» Instructions for the task:
Set down word for word each line from the start of the listing through the line that contains "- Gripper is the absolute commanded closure", both included.

» Available data:

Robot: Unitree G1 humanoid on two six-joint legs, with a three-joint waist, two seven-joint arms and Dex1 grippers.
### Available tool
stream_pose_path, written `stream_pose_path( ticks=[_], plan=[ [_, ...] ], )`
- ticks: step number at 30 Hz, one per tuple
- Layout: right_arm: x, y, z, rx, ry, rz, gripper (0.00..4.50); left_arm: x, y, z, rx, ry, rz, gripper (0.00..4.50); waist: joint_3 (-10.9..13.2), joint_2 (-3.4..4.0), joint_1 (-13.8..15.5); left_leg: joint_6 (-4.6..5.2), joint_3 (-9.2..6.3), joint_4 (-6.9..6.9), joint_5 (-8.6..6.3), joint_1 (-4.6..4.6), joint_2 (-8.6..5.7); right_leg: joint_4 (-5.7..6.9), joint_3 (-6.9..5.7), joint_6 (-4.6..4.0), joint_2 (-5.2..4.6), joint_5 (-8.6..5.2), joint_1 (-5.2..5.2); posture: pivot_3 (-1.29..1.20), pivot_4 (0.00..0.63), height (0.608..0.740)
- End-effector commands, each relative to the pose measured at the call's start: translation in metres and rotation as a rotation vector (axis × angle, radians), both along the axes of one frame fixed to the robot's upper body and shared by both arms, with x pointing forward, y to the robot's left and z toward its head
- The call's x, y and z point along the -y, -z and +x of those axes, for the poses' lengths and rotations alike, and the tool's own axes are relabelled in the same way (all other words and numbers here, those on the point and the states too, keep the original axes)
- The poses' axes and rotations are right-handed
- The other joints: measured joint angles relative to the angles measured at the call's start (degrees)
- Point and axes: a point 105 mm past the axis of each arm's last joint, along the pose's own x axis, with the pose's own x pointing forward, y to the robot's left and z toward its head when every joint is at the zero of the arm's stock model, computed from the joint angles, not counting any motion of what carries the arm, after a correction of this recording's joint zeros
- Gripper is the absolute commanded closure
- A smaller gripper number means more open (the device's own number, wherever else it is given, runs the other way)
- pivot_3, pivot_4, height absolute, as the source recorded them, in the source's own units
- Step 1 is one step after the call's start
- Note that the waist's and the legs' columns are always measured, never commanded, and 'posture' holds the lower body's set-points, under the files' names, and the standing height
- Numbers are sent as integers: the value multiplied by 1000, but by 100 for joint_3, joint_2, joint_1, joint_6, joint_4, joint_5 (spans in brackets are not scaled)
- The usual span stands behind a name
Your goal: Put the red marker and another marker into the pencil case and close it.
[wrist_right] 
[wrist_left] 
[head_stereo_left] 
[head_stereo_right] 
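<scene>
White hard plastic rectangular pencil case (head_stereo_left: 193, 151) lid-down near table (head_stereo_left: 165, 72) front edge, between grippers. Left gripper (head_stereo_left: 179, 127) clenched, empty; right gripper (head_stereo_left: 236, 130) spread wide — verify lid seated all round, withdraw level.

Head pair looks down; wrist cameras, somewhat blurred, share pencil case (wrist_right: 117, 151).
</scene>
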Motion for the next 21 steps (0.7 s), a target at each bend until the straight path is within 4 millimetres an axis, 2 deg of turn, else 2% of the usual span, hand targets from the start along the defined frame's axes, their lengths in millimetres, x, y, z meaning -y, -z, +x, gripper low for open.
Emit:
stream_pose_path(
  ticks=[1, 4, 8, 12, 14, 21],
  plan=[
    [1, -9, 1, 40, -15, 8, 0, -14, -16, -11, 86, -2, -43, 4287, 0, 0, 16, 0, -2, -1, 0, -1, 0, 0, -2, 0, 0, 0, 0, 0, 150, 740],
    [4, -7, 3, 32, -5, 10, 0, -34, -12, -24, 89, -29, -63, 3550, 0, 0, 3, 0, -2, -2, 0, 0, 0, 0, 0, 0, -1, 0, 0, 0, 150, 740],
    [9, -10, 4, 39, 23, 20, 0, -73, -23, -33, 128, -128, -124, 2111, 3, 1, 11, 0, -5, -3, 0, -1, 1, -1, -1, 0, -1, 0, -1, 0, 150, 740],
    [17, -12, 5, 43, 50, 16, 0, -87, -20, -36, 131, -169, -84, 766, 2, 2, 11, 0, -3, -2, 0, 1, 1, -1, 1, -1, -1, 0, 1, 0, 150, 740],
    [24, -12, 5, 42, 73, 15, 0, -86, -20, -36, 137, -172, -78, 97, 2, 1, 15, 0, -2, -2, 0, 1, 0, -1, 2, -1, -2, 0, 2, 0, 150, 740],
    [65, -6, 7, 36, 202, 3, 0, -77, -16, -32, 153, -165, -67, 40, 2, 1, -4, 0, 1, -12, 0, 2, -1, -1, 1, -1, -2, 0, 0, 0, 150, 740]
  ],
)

» Finished exercise:
Robot: Unitree G1 humanoid on two six-joint legs, with a three-joint waist, two seven-joint arms and Dex1 grippers.
### Available tool
stream_pose_path, written `stream_pose_path( ticks=[_], plan=[ [_, ...] ], )`
- ticks: step number at 30 Hz, one per tuple
- Layout: right_arm: x, y, z, rx, ry, rz, gripper (0.00..4.50); left_arm: x, y, z, rx, ry, rz, gripper (0.00..4.50); waist: joint_3 (-10.9..13.2), joint_2 (-3.4..4.0), joint_1 (-13.8..15.5); left_leg: joint_6 (-4.6..5.2), joint_3 (-9.2..6.3), joint_4 (-6.9..6.9), joint_5 (-8.6..6.3), joint_1 (-4.6..4.6), joint_2 (-8.6..5.7); right_leg: joint_4 (-5.7..6.9), joint_3 (-6.9..5.7), joint_6 (-4.6..4.0), joint_2 (-5.2..4.6), joint_5 (-8.6..5.2), joint_1 (-5.2..5.2); posture: pivot_3 (-1.29..1.20), pivot_4 (0.00..0.63), height (0.608..0.740)
- End-effector commands, each relative to the pose measured at the call's start: translation in metres and rotation as a rotation vector (axis × angle, radians), both along the axes of one frame fixed to the robot's upper body and shared by both arms, with x pointing forward, y to the robot's left and z toward its head
- The call's x, y and z point along the -y, -z and +x of those axes, for the poses' lengths and rotations alike, and the tool's own axes are relabelled in the same way (all other words and numbers here, those on the point and the states too, keep the original axes)
- The poses' axes and rotations are right-handed
- The other joints: measured joint angles relative to the angles measured at the call's start (degrees)
- Point and axes: a point 105 mm past the axis of each arm's last joint, along the pose's own x axis, with the pose's own x pointing forward, y to the robot's left and z toward its head when every joint is at the zero of the arm's stock model, computed from the joint angles, not counting any motion of what carries the arm, after a correction of this recording's joint zeros
- Gripper is the absolute commanded closure

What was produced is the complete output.